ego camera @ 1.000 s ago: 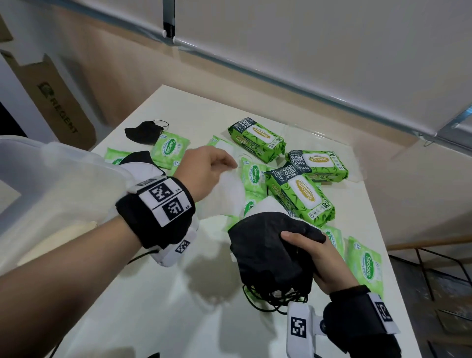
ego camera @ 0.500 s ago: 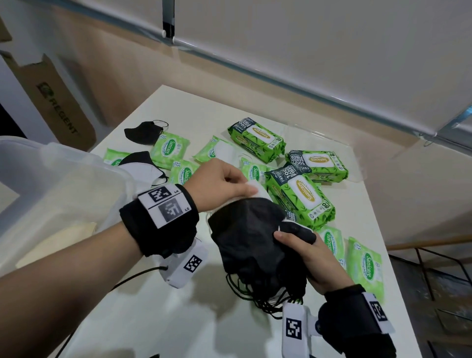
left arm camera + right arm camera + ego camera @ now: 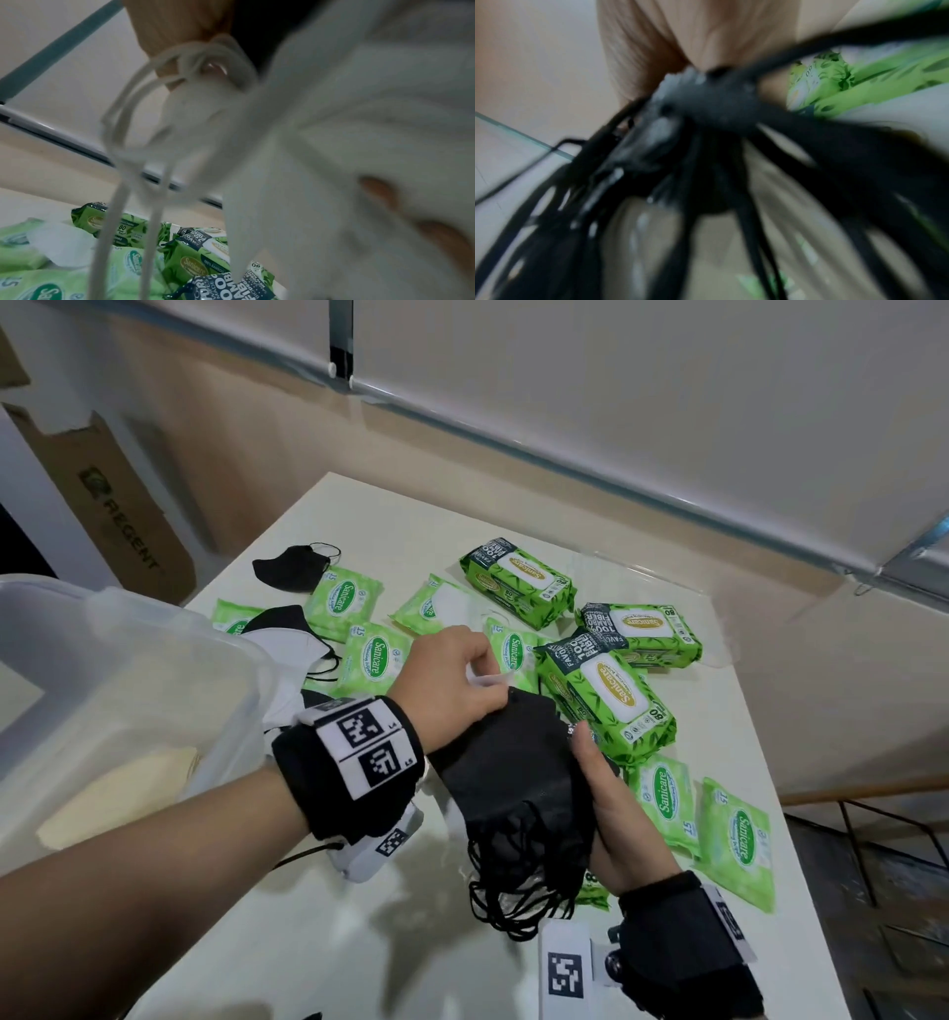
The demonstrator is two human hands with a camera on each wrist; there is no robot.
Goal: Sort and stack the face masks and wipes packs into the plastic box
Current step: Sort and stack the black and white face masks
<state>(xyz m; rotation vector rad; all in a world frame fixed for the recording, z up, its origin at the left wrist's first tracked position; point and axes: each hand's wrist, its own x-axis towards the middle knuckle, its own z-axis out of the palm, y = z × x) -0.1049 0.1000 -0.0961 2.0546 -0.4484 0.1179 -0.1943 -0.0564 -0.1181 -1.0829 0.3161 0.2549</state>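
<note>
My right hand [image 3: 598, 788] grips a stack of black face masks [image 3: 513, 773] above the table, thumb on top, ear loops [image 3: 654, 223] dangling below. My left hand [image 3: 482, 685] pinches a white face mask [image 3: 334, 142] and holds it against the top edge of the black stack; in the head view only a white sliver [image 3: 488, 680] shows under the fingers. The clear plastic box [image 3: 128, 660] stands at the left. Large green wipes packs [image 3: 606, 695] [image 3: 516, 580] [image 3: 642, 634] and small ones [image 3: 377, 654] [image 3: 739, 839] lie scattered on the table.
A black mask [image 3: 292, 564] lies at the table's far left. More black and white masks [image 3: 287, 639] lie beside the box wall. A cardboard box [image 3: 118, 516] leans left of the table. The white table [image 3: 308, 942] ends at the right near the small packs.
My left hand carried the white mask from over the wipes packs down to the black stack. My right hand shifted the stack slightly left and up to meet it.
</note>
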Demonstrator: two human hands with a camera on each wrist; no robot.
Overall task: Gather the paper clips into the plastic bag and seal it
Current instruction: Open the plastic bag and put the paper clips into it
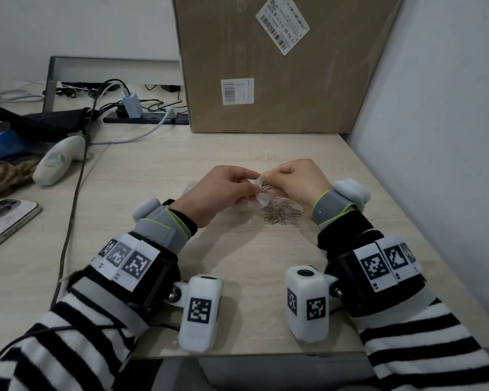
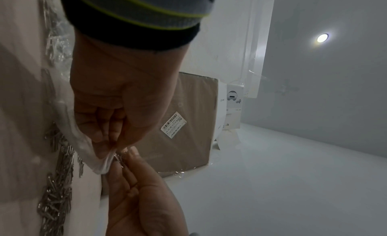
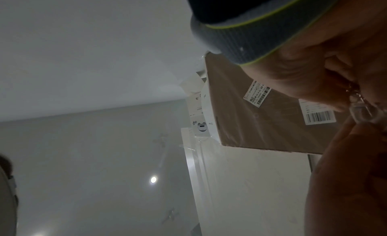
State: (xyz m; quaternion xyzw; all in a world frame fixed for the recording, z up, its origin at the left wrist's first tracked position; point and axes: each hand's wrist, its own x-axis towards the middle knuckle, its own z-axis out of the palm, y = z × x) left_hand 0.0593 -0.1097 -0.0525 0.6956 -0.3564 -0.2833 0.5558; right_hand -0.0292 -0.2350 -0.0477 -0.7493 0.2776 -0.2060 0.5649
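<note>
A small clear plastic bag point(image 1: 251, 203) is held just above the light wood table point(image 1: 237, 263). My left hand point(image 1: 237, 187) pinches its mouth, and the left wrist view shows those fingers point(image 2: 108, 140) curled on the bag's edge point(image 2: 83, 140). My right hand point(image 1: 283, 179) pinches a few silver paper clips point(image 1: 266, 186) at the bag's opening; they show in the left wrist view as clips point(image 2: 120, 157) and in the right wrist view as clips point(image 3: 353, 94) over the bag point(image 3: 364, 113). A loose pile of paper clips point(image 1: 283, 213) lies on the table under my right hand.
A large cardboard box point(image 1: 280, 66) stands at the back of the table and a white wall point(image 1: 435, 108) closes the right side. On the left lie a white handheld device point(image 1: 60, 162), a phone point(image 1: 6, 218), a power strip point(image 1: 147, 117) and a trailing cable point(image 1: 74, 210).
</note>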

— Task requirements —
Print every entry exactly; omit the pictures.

— Response box —
ego camera @ 1.000 s ago: 
ego camera @ 0.500 s ago: 
left arm camera + right arm camera + ego camera @ now: 
The demonstrator is two human hands with a camera on each wrist; there is no robot.
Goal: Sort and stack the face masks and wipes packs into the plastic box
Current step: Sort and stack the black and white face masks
<state>(xyz m; rotation vector rad; all in a world frame fixed for the recording, z up, its origin at the left wrist's first tracked position; point and axes: each hand's wrist, its own x-axis towards the middle knuckle, its own z-axis out of the palm, y = z × x) -0.1049 0.1000 -0.0961 2.0546 -0.4484 0.1179 -0.1943 -0.0564 -0.1181 -1.0829 0.3161 0.2549</state>
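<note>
My right hand [image 3: 598, 788] grips a stack of black face masks [image 3: 513, 773] above the table, thumb on top, ear loops [image 3: 654, 223] dangling below. My left hand [image 3: 482, 685] pinches a white face mask [image 3: 334, 142] and holds it against the top edge of the black stack; in the head view only a white sliver [image 3: 488, 680] shows under the fingers. The clear plastic box [image 3: 128, 660] stands at the left. Large green wipes packs [image 3: 606, 695] [image 3: 516, 580] [image 3: 642, 634] and small ones [image 3: 377, 654] [image 3: 739, 839] lie scattered on the table.
A black mask [image 3: 292, 564] lies at the table's far left. More black and white masks [image 3: 287, 639] lie beside the box wall. A cardboard box [image 3: 118, 516] leans left of the table. The white table [image 3: 308, 942] ends at the right near the small packs.
My left hand carried the white mask from over the wipes packs down to the black stack. My right hand shifted the stack slightly left and up to meet it.
</note>
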Demonstrator: two human hands with a camera on each wrist; no robot.
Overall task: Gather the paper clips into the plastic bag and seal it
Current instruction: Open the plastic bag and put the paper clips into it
State: (xyz m; quaternion xyzw; all in a world frame fixed for the recording, z up, its origin at the left wrist's first tracked position; point and axes: each hand's wrist, its own x-axis towards the middle knuckle, its own z-axis out of the palm, y = z × x) left_hand 0.0593 -0.1097 -0.0525 0.6956 -0.3564 -0.2833 0.5558; right_hand -0.0292 -0.2350 -0.0477 -0.7493 0.2776 -0.2060 0.5649
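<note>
A small clear plastic bag point(image 1: 251, 203) is held just above the light wood table point(image 1: 237, 263). My left hand point(image 1: 237, 187) pinches its mouth, and the left wrist view shows those fingers point(image 2: 108, 140) curled on the bag's edge point(image 2: 83, 140). My right hand point(image 1: 283, 179) pinches a few silver paper clips point(image 1: 266, 186) at the bag's opening; they show in the left wrist view as clips point(image 2: 120, 157) and in the right wrist view as clips point(image 3: 353, 94) over the bag point(image 3: 364, 113). A loose pile of paper clips point(image 1: 283, 213) lies on the table under my right hand.
A large cardboard box point(image 1: 280, 66) stands at the back of the table and a white wall point(image 1: 435, 108) closes the right side. On the left lie a white handheld device point(image 1: 60, 162), a phone point(image 1: 6, 218), a power strip point(image 1: 147, 117) and a trailing cable point(image 1: 74, 210).
</note>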

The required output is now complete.